I'm enhancing Chief with an adversarial evaluation system in my fork (main branch). In the standard Chief loop, a single agent builds code and checks its own work. My fork adds independent adversarial evaluator agents and a dedicated security evaluator (OWASP Top 10) that review every completed story before it's allowed to pass. If the evaluators find missing features, broken acceptance criteria, or security issues, the story is failed and retried automatically.
This game is the proving ground — a complex, multi-system project designed to stress-test the adversarial evaluation loop and surface implementation bugs. Every mini-game, every feature, every PR-data integration was built by the Chief agent loop and validated by adversarial reviewers. The chiefloopEVALexample repository contains side-by-side output comparing standard (no eval) vs adversarial (with eval) builds of the same game.
The mini-games — Lunar Lander, Asteroids, Missile Command, Space Invaders, Breakout, Moon Buggy — are all classics from the Atari 2600, my first ever game console. That console is part of what got me interested in coding in the first place. Building these games with AI felt like coming full circle.
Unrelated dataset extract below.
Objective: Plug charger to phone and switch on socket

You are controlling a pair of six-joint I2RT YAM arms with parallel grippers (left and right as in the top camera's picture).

Some aspects of each mini-game were refined outside the Chief loop after the initial build — gameplay tuning, physics adjustments, visual polish, and security hardening. These refinements were fed back as PRD updates so the non-adversarial comparison test has the same information on changes and tweaks. Security hardening (CSP headers, input validation, JSONP removal) was also done manually outside the loop.